Comment by garciasn
1 day ago
TIL I can get paid for doing what I do for fun: reading ~100 books a year.
What surprises me is that he only reads about 50 more books a year than I do, and he does it full time.
1 day ago
TIL I can get paid for doing what I do for fun: reading ~100 books a year.
What surprises me is that he only reads about 50 more books a year than I do, and he does it full time.
The title is misleading, he isn't paid to read books he is paid to write an executive summary evaluating a book's suitability for film. The reading is just required for him to do his actual job.
Don't make a work off your hobby, you'll stop loving that.
"Find a job you enjoy doing, and you will never have to work a day in your life" is a lie.
True for me. I used to love writing software. About fifteen years into my career I lost interest in side projects, and by the time I retired anything that smacks of coding seems like drudgery.
I occasionally watch a woodworking YouTube channel. The creator tells people if they start woodworking as a job they'll have to find a new hobby.
Not necessarily true for everyone, either of them. Both parts feel too dogmatic, it always depends.
I don't think it is cut and dry as that. Of the top of my head I can think of "Jorge Luis Borges" who was a voracious reader and much of his career involved reading (literary adviser, librarian etc.). I don't think (can't know for sure) he hated his job.

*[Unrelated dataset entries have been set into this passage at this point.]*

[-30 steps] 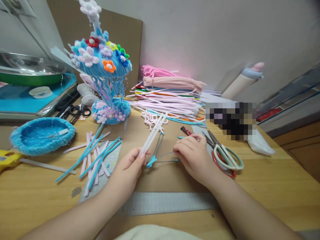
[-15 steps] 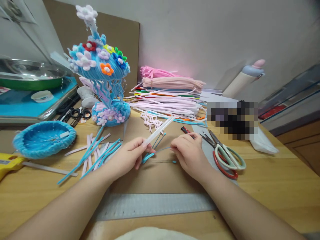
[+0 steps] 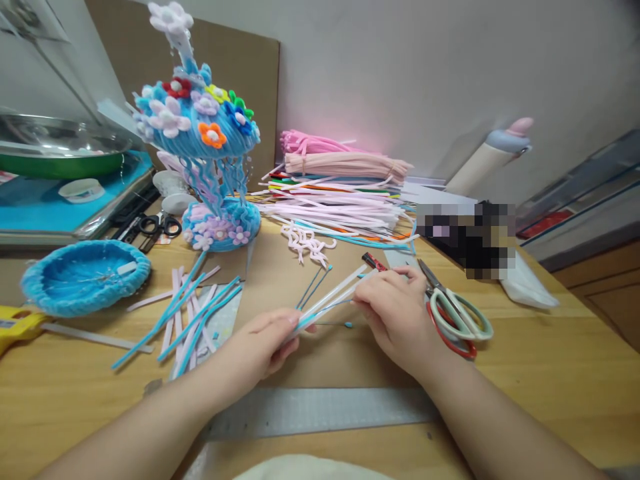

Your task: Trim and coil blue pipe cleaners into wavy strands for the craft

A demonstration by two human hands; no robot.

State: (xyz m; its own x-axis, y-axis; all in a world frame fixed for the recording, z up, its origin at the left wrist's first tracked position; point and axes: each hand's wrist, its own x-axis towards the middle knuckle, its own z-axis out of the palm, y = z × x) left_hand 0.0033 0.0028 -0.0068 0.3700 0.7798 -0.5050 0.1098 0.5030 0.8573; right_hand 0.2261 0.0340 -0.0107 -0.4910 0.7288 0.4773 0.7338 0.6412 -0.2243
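Note:
My left hand (image 3: 267, 343) pinches the near end of a small bundle of white pipe cleaners (image 3: 334, 293), which slants up to the right over a brown cardboard sheet (image 3: 280, 267). My right hand (image 3: 395, 313) rests fingers-down beside the bundle's far end, pinching a thin blue-tipped wire (image 3: 320, 308) that runs back toward my left hand. Two more blue-tipped wires (image 3: 314, 285) lie on the cardboard just behind.
Scissors (image 3: 453, 313) lie right of my right hand. A metal ruler (image 3: 320, 412) crosses the near table edge. Loose blue and pink pipe cleaners (image 3: 193, 313), a blue woven dish (image 3: 85, 275), a flowered blue pipe-cleaner sculpture (image 3: 205, 140) and a stacked pile of pipe cleaners (image 3: 340, 193) sit behind.
The white bundle has swung from pointing up and away to lying low toward the right. My left hand moved nearer and lower; my right hand shifted slightly right to meet the bundle's end.

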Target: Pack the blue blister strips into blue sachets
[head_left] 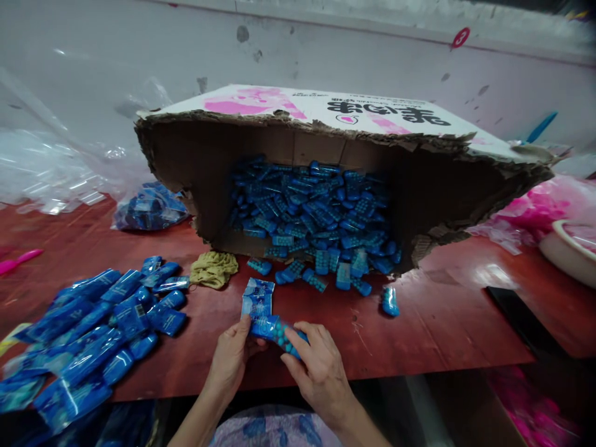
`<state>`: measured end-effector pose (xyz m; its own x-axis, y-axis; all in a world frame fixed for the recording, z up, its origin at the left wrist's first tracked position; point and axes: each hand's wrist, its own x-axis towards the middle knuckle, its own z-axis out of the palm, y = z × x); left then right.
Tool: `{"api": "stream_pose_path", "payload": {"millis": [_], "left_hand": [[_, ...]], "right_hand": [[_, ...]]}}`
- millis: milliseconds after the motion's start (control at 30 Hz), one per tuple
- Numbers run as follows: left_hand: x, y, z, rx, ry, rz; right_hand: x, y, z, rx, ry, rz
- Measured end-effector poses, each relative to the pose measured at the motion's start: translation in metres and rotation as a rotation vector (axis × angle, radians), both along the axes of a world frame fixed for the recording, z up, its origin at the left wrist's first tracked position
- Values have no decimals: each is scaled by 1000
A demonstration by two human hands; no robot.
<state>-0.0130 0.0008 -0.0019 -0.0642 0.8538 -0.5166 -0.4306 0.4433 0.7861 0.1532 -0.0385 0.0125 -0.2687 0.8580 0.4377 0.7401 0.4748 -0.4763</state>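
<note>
My left hand (231, 360) and my right hand (316, 366) meet at the near edge of the red table (442, 323). Together they hold a small blue item (284, 335) partly inside a blue-and-white plastic sleeve (257, 302); the left hand pinches the sleeve's lower end, the right grips the blue item. Behind them a torn cardboard box (326, 143) lies on its side, and several small blue items (316, 217) spill from its mouth onto the table.
A pile of filled blue packets (93, 335) covers the table's left part. A yellowish cloth (213, 268) lies near the box. A clear bag of blue items (149, 208) sits at back left, a pink bag (535, 211) and a white bowl (565, 251) at right.
</note>
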Motion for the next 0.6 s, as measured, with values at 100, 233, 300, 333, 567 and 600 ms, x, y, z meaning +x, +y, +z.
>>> {"api": "stream_pose_path", "payload": {"millis": [100,233,300,333,567,600], "left_hand": [[-1,2,2,22,-3,12],[-2,3,3,23,-5,32],[-3,3,2,52,18,17],[-4,3,2,68,38,5],[-2,3,4,61,-39,-13],[0,2,5,40,-84,-20]], "right_hand": [[0,0,-1,-16,43,14],[-2,1,0,-25,79,4],[-2,2,1,-37,110,0],[-2,3,2,-57,131,3],[-1,9,-7,-100,177,92],[-2,9,-9,-87,172,78]]}}
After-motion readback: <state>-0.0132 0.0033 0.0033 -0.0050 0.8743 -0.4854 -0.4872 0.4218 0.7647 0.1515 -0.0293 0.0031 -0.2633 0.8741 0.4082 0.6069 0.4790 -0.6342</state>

While he reads books in his job, what he's actually paid for is quickly synthesizing what he's read into actionable judgements assessing whether (and in what ways) those books have potential to be adapted into commercial film scripts. His assessments are ~10 to ~20 pages, and while being free-form to some extent, still follow fairly evolved standards for format, structure, criteria and terminology.
> even allowing for time off, that works out to roughly 300 books a year, or well over 6,000 across two decades. And that is just the professional tally.
Every other day is ~3/week which is between 150 and 180/year; not 300.
He’d be reading nearly 6/week, which is ~every day.
> He’d be reading nearly 6/week, which is ~every day.
Sounds like one book per bank day, mon-fri, like many work schedules out there :) Would make sense considering the context too, doesn't sound like too much or too little.